▶ _Your instructions_:
For the entries that follow, restate word for word the line containing "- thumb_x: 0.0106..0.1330", the line containing "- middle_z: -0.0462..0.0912", and every line that lies between them.

>>

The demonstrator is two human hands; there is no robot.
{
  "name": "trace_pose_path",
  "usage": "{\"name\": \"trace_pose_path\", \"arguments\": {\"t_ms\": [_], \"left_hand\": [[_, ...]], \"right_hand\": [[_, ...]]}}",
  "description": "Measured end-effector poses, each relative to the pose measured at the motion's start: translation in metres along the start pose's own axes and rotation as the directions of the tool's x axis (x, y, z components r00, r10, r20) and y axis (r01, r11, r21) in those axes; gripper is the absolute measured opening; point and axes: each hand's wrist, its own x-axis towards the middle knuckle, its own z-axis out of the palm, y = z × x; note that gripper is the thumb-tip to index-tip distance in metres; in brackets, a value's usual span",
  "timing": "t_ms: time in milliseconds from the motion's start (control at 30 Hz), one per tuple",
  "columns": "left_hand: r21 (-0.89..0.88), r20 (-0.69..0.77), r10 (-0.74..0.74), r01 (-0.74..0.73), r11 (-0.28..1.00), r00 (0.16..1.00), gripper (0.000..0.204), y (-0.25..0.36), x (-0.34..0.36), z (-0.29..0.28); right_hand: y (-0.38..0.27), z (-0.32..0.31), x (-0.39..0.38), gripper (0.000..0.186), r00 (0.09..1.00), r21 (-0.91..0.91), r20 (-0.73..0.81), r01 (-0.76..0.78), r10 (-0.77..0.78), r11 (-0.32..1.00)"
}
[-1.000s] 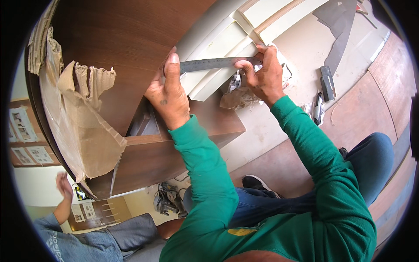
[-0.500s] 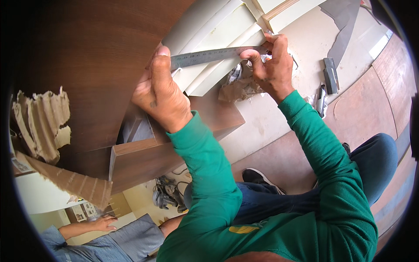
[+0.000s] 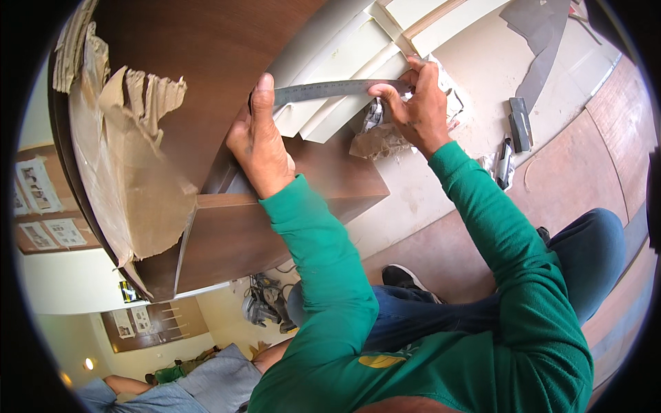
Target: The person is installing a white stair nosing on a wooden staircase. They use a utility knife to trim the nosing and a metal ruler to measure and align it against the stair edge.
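Note:
A grey metal ruler (image 3: 323,91) with fine markings stretches between my two hands, bowed slightly upward in the middle. My left hand (image 3: 263,141) grips its left end, thumb raised along the near side. The thumb and fingers of my right hand (image 3: 418,107) pinch the other end. Just behind and below the ruler are pale cream moulded panels (image 3: 348,113) set into a brown wooden cabinet (image 3: 289,227). Whether the ruler touches these panels I cannot tell. The fingers of my left hand are partly hidden behind its thumb and the ruler.
Torn cardboard (image 3: 141,172) hangs over the cabinet's left side. A utility knife (image 3: 506,164) and a dark block (image 3: 520,124) lie on the floor at right. Crumpled wrapping (image 3: 379,141) sits under my right hand. A power tool (image 3: 258,301) and another person (image 3: 213,378) are at lower left.
The cabinet and cardboard have shifted in view, with more cardboard now showing at left. The ruler bows more. Both hands keep their hold on it; the other person's hand is out of sight.

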Motion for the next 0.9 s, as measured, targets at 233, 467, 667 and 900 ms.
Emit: {"name": "trace_pose_path", "arguments": {"t_ms": [233, 467, 667, 900], "left_hand": [[0.074, 0.098, -0.09, 0.083, 0.994, 0.991, 0.061, 0.01, -0.003, 0.002], [0.043, 0.118, -0.261, 0.258, 0.965, 0.958, 0.064, -0.006, 0.009, -0.016], [0.078, 0.081, -0.189, 0.183, 0.98, 0.979, 0.058, -0.014, 0.006, -0.005], [0.108, -0.007, -0.142, 0.141, 0.984, 0.99, 0.046, -0.019, 0.007, -0.001]], "right_hand": [[-0.007, 0.002, -0.002, 0.098, 1.0, -0.048, -0.017, 0.016, -0.016, 0.999], [-0.005, -0.001, -0.001, 0.102, 1.0, -0.02, 0.023, -0.004, 0.005, 1.0], [-0.005, 0.003, -0.001, 0.1, 1.0, -0.002, 0.013, -0.003, 0.003, 1.0], [-0.004, 0.003, -0.002, 0.098, 0.999, -0.006, 0.02, -0.026, 0.026, 1.0]]}}
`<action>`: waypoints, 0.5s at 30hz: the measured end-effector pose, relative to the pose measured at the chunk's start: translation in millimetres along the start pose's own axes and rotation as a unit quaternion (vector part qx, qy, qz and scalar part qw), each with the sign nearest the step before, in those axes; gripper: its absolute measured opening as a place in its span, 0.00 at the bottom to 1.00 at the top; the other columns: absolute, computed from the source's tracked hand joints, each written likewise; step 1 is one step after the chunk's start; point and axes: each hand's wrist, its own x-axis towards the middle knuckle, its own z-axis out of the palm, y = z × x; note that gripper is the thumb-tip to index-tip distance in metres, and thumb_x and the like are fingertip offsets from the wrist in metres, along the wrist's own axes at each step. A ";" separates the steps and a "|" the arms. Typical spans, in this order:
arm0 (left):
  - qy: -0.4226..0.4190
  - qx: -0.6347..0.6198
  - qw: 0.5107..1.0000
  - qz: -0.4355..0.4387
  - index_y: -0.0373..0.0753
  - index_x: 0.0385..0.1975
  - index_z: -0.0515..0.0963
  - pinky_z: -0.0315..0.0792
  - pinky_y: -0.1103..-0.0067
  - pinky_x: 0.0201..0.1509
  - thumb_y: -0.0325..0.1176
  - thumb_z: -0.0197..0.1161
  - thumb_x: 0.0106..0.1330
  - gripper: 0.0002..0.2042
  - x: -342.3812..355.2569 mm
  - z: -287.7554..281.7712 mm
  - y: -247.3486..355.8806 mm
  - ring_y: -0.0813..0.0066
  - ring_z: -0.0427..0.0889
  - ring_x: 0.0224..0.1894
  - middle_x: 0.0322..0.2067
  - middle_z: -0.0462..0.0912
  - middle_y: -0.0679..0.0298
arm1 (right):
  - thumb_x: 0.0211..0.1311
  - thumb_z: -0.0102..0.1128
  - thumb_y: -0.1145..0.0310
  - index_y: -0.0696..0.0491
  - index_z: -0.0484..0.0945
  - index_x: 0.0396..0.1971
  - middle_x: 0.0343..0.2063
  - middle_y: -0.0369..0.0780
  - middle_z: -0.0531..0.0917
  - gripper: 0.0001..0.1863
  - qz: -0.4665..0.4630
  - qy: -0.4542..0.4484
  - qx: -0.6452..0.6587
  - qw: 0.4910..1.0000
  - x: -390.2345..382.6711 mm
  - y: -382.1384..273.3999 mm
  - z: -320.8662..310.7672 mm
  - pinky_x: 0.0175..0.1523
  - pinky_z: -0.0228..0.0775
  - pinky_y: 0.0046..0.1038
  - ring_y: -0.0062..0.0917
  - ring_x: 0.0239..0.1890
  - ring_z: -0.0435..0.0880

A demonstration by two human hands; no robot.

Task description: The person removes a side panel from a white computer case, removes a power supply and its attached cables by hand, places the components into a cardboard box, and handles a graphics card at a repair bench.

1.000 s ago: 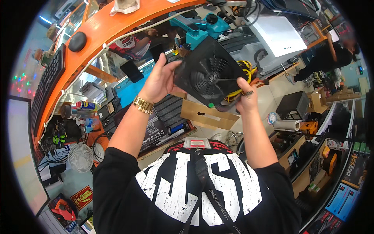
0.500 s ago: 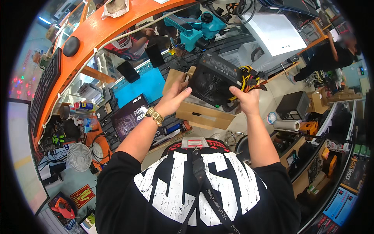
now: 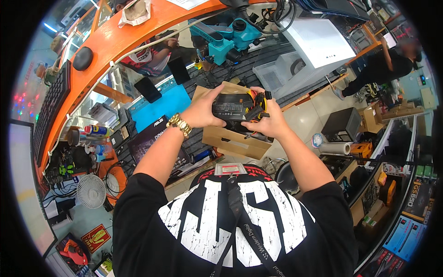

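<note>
Between my two hands is a black computer power supply [image 3: 229, 107], its labelled side facing up and its bundle of black and yellow cables [image 3: 256, 110] at the right end. My left hand [image 3: 203, 108], with a gold watch on the wrist, grips the left end. My right hand [image 3: 271, 121] clasps the right end and the cables. Directly below the unit is an open brown cardboard box [image 3: 236, 142], its near flap folded out toward me. How far the unit sits inside the box is hidden by my hands.
A dark motherboard box [image 3: 154, 141] and a blue mat [image 3: 159, 107] lie to the left. Behind stand a teal microscope [image 3: 226, 41] and a white computer case [image 3: 318, 44]. A small white fan [image 3: 91, 190] is at the lower left. Another person [image 3: 392, 64] stands at the far right.
The power supply has been turned from showing its fan to showing its label, and lowered toward the open box. Both hands have shifted with it, the right one moving left.
</note>
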 end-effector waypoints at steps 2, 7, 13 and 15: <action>-0.026 0.050 0.998 0.007 0.39 0.75 0.60 0.71 0.66 0.70 0.38 0.85 0.45 0.54 8.8 -9.6 0.2 0.50 0.75 0.66 0.66 0.71 0.51 | 0.36 0.89 0.67 0.58 0.69 0.66 0.60 0.45 0.79 0.52 0.001 0.004 0.009 1.000 1.4 3.1 2.7 0.70 0.69 0.34 0.34 0.63 0.79; -0.011 0.145 0.987 0.064 0.36 0.66 0.69 0.75 0.62 0.62 0.39 0.85 0.42 0.47 12.2 -21.4 5.2 0.48 0.77 0.60 0.57 0.74 0.52 | 0.35 0.91 0.63 0.61 0.68 0.67 0.62 0.48 0.77 0.56 -0.016 0.022 -0.008 1.000 -1.0 16.6 6.0 0.71 0.68 0.34 0.37 0.63 0.79; -0.022 0.146 0.987 0.063 0.37 0.66 0.69 0.78 0.61 0.58 0.38 0.84 0.45 0.45 15.6 -14.8 -0.4 0.47 0.81 0.56 0.58 0.73 0.53 | 0.34 0.92 0.58 0.61 0.66 0.68 0.63 0.49 0.75 0.59 -0.020 -0.024 -0.095 0.995 -6.9 20.7 0.8 0.72 0.67 0.38 0.43 0.66 0.76; -0.015 0.161 0.985 0.069 0.37 0.66 0.68 0.78 0.61 0.58 0.38 0.84 0.45 0.45 16.3 -12.6 -1.3 0.46 0.81 0.56 0.58 0.73 0.54 | 0.34 0.92 0.57 0.61 0.65 0.68 0.64 0.51 0.75 0.60 0.012 -0.055 -0.098 0.994 -7.5 14.2 -4.8 0.71 0.68 0.39 0.45 0.66 0.76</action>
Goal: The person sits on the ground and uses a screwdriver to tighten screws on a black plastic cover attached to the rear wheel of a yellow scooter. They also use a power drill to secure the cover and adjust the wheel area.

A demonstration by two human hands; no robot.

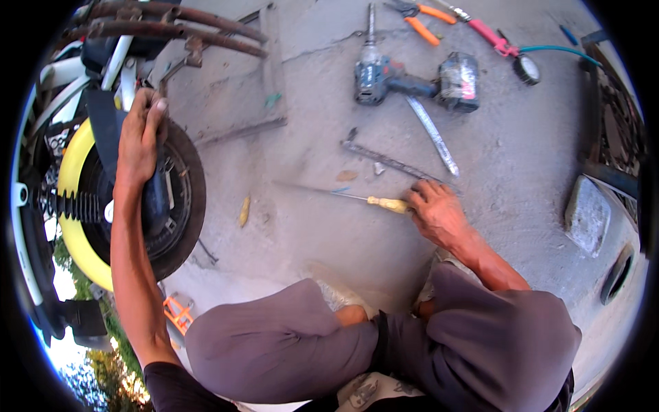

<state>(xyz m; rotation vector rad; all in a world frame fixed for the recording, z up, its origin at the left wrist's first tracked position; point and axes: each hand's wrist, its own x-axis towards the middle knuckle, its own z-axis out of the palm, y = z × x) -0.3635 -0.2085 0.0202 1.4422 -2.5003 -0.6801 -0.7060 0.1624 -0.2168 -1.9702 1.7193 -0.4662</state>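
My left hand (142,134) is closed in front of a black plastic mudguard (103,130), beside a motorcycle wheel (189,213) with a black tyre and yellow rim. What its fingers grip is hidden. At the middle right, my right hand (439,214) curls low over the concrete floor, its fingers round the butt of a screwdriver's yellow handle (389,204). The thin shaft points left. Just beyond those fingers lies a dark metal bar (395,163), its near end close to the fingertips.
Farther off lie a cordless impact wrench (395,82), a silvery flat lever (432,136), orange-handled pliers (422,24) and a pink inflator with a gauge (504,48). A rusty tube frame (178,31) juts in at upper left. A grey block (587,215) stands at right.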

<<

▶ _Response area_:
  - thumb_x: 0.0106..0.1330
  - gripper: 0.0002..0.2042
  - x: -342.3812..355.2569 mm
  - z: -287.7554..281.7712 mm
  - y: -247.3486..355.8806 mm
  - ring_y: -0.0813..0.0066
  - ring_z: -0.0427..0.0889
  - ring_x: 0.0224..0.1894
  - middle_x: 0.0322..0.2067
  - middle_z: -0.0462..0.0912

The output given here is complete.